Drupal Association members fund grants that make connections all over the world.
We currently have an index on the
name column of the users table, but it isn't doing us any good because the typical name-based user queries look for
SELECT * FROM users WHERE LOWER(name) = LOWER('%s'). This effectively blocks the database from using the index and forces it to iterate through all user rows, perform LOWER on the name, and do the string comparison. This is a significant performance bottleneck in the following situations:
- user login
- user_load(array('name' => 'foobar'));
- new user validation
- user search
- user autocomplete
The motivation for using LOWER is that usernames should be case insensitive. They should be case insensitive to prevent people from spoofing other users' identies (you're "Big_chief" on your site and someone registers as "Big_Chief" and starts acting like the site owner).
The solution I am proposing involves adding a column to the users table, name_lower, which contains an already lowercase version of name. The name_lower column has an index and the index actually gets used because the queries are now written like this:
SELECT * FROM users WHERE name_lower = LOWER('%s').

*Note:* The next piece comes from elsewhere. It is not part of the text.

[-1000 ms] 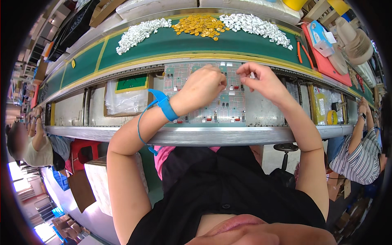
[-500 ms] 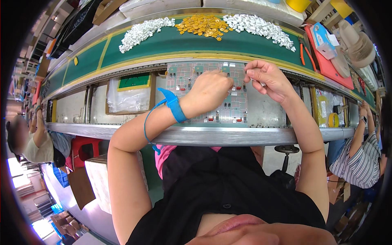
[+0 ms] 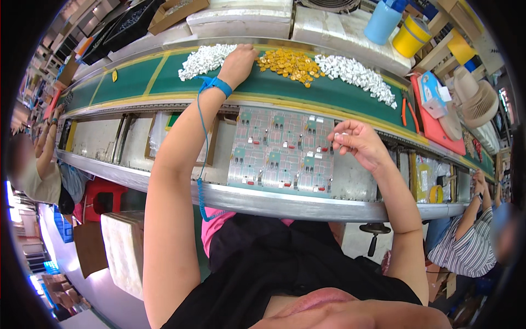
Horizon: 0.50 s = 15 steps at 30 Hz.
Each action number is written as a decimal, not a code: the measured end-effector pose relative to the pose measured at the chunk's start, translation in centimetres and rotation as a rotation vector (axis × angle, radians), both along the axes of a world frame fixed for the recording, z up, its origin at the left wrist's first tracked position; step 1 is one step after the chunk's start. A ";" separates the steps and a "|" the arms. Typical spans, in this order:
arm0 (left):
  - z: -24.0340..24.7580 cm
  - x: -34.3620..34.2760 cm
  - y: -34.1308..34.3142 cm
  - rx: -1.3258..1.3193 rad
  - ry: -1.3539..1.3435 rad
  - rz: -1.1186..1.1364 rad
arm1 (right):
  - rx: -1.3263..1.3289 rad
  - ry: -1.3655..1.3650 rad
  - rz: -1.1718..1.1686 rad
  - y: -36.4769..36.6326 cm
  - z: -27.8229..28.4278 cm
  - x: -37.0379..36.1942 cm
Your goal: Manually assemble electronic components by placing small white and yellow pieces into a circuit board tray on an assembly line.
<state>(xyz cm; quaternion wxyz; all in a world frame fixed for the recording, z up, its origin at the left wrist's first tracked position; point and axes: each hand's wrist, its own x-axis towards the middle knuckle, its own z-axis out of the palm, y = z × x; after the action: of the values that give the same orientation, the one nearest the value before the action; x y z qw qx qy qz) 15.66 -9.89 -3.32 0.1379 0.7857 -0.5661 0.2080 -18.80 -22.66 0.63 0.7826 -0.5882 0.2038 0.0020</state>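
In the head view, the right hand is nearly closed, thumb and forefinger pinching what looks like a small white part; the other fingers are loosely bent. The board lies just left of this hand, the fingertips level with its right edge; whether they touch it I cannot tell. Its sides look close to equal, so no long axis stands out.

The left hand is well apart from the board — out over the far side of the bench, with the board nearer the body and a little to its right. So the right hand is clearly the nearer one. The left fingers are curled, their tips partly hidden, and whether they hold anything I cannot tell. Just left of that hand is a white pile; just right, the yellow discs. Around its wrist sits a blue strap.

Beyond the right hand, farther right — pliers and a red tray.
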 end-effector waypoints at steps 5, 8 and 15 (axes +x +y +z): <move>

To test whether the speed increase would be worthwhile, I created a test database with 500K users. Here is the before and after:
Table size: 66.76 MB.
1237.3 0 eval select * from users where LOWER(name) = LOWER('cfcd208495d565ef66e7dff9f98764da') 1295.39 0 eval select * from users where LOWER(name) = LOWER('c4ca4238a0b923820dcc509a6f75849b') 1287.55 0 eval select * from users where LOWER(name) = LOWER('c81e728d9d4c2f636f067f89cc14862c') 1266.64 0 eval select * from users where LOWER(name) = LOWER('eccbc87e4b5ce2fe28308fd9f2a7baf3') 1273.97 0 eval select * from users where LOWER(name) = LOWER('a87ff679a2f3e71d9181a67b7542122c')
Table size: 76.29 MB.
0.53 0 eval select * from users where name_lower = LOWER('cfcd208495d565ef66e7dff9f98764da') 0.38 0 eval select * from users where name_lower = LOWER('c4ca4238a0b923820dcc509a6f75849b') 0.39 0 eval select * from users where name_lower = LOWER('c81e728d9d4c2f636f067f89cc14862c') 0.36 0 eval select * from users where name_lower = LOWER('eccbc87e4b5ce2fe28308fd9f2a7baf3') 0.37 0 eval select * from users where name_lower = LOWER('a87ff679a2f3e71d9181a67b7542122c')
So in a typical case we're comparing 1273.97 ms to 0.37 ms. It is a big difference.
- Where do UTF-8 and collations fit into all of this? I'm not in a position to speak to these issues with authority.
- Are there other solutions that don't introduce extra columns of essentially duplicated data?
- Will this work as well on Postgres?
I have rolled the patch against 4.7 but will provide patches against HEAD as requested. I'm hoping to get feedback and garner discussion before I spend more time rolling patches and benchmarking.
Oh, and you really have to try the user autocomplete field before and after this patch! Where it once felt sluggish, and often fell behind the user's typing, now it is brilliantly fast, even with 500K users!!!